Конечно, интеллигенция вырождается и демонстрирует далеко не лучшие качества. Но можно ли упрекать крепостного за то, что он перестал принадлежать себе и прикреплен к земле для удовлетворения экономических нужд государства? Причем если крепостной землепашец есть один из способов земледелия, пусть не самый прогрессивный, то крепостной интеллигент попросту вреден государству, и пользоваться его трудом можно в той же степени, как и топить печи ассигнациями или выжигать вековые леса ради самоварного угля.

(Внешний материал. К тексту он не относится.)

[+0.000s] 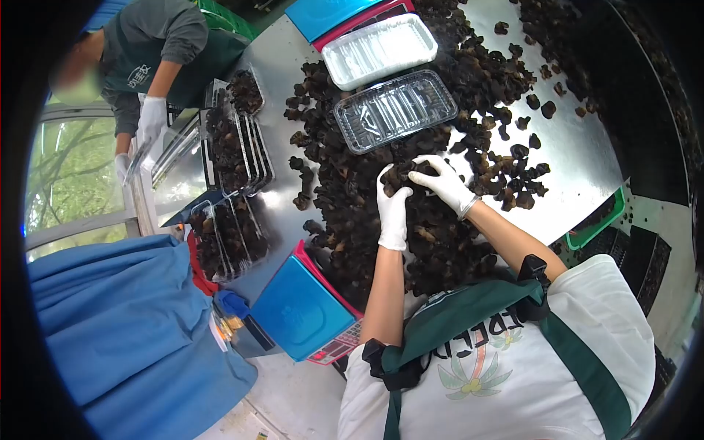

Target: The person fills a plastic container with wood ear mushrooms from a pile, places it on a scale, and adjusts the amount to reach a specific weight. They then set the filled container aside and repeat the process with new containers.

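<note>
Both my hands wear white gloves and meet over a heap of dark brown wood ear mushrooms [345,213]. Between them is a clump of wood ear mushroom [397,177], partly covered by the fingers. My left hand [393,207] curls around its near left side, thumb and fingers bent in. From the right, my right hand [446,185] closes on the same clump with bent fingers. Just beyond the hands, a clear plastic tray [396,110] rests on the heap. A stack of white trays [380,50] lies behind it.
A blue-topped scale [301,304] stands left of my left arm, another blue scale [330,16] at the far edge. Filled clear trays [253,158] are stacked along the table's left side. A co-worker in white gloves [152,121] handles a tray there. Loose mushrooms lie on the metal table [576,161].
</note>
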The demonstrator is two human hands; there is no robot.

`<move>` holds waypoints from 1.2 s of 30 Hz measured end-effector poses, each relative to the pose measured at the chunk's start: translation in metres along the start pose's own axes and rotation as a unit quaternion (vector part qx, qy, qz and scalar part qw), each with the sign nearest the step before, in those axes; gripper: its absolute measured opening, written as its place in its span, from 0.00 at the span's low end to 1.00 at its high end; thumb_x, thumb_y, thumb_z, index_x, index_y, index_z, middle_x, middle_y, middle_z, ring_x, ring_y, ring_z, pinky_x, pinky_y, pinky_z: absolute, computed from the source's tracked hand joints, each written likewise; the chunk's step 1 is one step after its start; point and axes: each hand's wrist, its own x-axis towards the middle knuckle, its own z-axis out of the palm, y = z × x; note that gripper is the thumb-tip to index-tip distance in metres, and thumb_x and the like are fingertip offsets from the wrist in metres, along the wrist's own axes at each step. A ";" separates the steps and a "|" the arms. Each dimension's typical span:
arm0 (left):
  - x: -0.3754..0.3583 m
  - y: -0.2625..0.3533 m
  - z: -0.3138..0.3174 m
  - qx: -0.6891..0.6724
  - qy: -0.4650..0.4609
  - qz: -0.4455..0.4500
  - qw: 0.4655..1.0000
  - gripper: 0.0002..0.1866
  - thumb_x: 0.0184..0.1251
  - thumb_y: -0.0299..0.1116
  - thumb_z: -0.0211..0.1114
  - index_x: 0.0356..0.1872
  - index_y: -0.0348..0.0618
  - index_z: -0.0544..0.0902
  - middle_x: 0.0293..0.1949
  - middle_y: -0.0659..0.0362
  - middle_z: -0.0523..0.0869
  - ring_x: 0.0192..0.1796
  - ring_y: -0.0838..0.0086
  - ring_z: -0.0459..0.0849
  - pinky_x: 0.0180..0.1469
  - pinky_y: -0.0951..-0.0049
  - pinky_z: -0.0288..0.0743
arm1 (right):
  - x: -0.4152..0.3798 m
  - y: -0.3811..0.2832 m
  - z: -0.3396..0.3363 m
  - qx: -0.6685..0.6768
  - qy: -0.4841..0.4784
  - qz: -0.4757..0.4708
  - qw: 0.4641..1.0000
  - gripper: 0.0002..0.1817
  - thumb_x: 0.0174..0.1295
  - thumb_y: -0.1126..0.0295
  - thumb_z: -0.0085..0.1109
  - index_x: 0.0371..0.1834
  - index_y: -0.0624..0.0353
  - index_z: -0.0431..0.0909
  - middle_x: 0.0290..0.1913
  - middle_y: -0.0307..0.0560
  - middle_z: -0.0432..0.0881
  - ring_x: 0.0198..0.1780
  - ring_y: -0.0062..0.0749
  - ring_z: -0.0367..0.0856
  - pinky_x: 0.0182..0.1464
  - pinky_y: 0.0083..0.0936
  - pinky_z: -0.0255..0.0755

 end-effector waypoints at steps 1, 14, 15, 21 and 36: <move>-0.006 0.004 0.003 -0.005 0.002 0.014 1.000 0.32 0.47 0.17 0.54 0.61 0.39 0.67 0.55 0.57 0.72 0.57 0.71 0.70 0.57 0.76 0.66 | 0.003 0.010 0.001 -0.030 -0.009 -0.083 0.996 0.17 0.55 0.64 0.65 0.44 0.59 0.77 0.51 0.44 0.72 0.56 0.30 0.70 0.58 0.25 0.64; 0.042 0.107 0.045 -0.011 -0.095 0.141 0.985 0.36 0.53 0.14 0.58 0.66 0.42 0.61 0.58 0.55 0.70 0.59 0.71 0.70 0.61 0.71 0.65 | 0.063 -0.111 -0.033 -0.011 -0.031 -0.184 0.982 0.24 0.62 0.63 0.57 0.61 0.55 0.69 0.55 0.46 0.75 0.54 0.27 0.72 0.54 0.23 0.68; 0.055 0.107 0.039 0.040 -0.110 0.154 0.981 0.41 0.53 0.16 0.61 0.70 0.46 0.56 0.58 0.54 0.70 0.55 0.74 0.73 0.55 0.74 0.70 | 0.065 -0.118 -0.037 -0.046 -0.019 -0.115 0.992 0.28 0.61 0.58 0.57 0.64 0.53 0.67 0.61 0.47 0.70 0.60 0.31 0.69 0.61 0.25 0.64; 0.060 0.116 -0.015 0.232 -0.038 0.110 0.966 0.40 0.57 0.27 0.65 0.71 0.56 0.57 0.61 0.49 0.68 0.42 0.79 0.77 0.36 0.81 0.73 | 0.093 -0.081 -0.102 -0.175 0.081 -0.174 0.966 0.24 0.61 0.61 0.56 0.62 0.52 0.70 0.55 0.43 0.76 0.48 0.24 0.77 0.50 0.22 0.71; 0.107 0.049 -0.064 0.292 0.017 -0.012 0.956 0.15 0.71 0.36 0.50 0.53 0.42 0.74 0.35 0.57 0.84 0.20 0.79 0.80 0.17 0.83 0.71 | 0.097 -0.062 -0.106 -0.405 0.037 -0.059 0.912 0.21 0.51 0.55 0.61 0.45 0.54 0.82 0.43 0.50 0.78 0.47 0.39 0.78 0.50 0.29 0.71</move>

И сам Аркадий Лукьянович и многие его коллеги в науке и культуре были людьми, любящими свое призвание, талантами, готовыми без остатка посвятить себя поискам тайн бытия, впечатлениям жизни, ее неясным звукам, ее святым слезам, ее усталому смеху. Но вместо этого они удовлетворяли лишь мелкие нужды государства по отысканию игольного ушка в космосе, чтоб протащить через него ядерного «верблюда», напугав тем самым и себя, и весь мир. Труд этот, помимо всего прочего, скучен и утомителен. Потому все менее чуток к неизведанному становится интеллигент, все менее его томят творческие желания и все более он впадает в болезненную усталость, все реже хочется быть наедине со своими мыслями, и тянет либо в сон, либо в коллектив с его мышиными усилиями по созданию тех самых ядерных «верблюдов» в космосе и идеологических «слонов» на Земле.
Так, усталый от мыслей, задремал Аркадий Лукьянович наедине с собой, а коротконосый шофер смотрел только на шоссе.
Пустынно было шоссе в этот ранний ненастный час, и крайне увеличившийся из-за слякоти тормозной путь требовал незначительной скорости. Однако коротконосый, видно, торопился и летел над землей. Все было тихо и пустынно вокруг, кроме промелькнувшего у обочины пьяного.
О пьяном не стоило бы уже и говорить, как о надоевших пеньках, по-заячьи скакавших через вырубленные участки пришоссейного леса. Однако этот лежал в холодной грязи, обхватив обеими руками нечесаную голову, точно кричал безмолвно: «Боже мой!» А рядом лежала его шапка, как лежит она перед нищим. «Боже мой!» — просьба это или просто вздох? Да и услышит ли его Бог, подаст ли? И что он просит, этот Человек России, этот «икс», часть «кучи», комок, валяющийся в ненастье в среднерусском поле? Может, он просит вместо болезни, которую растравит, лежа в грязи, вместо мучительного кашля и сильного исхудания простой, ясной смерти?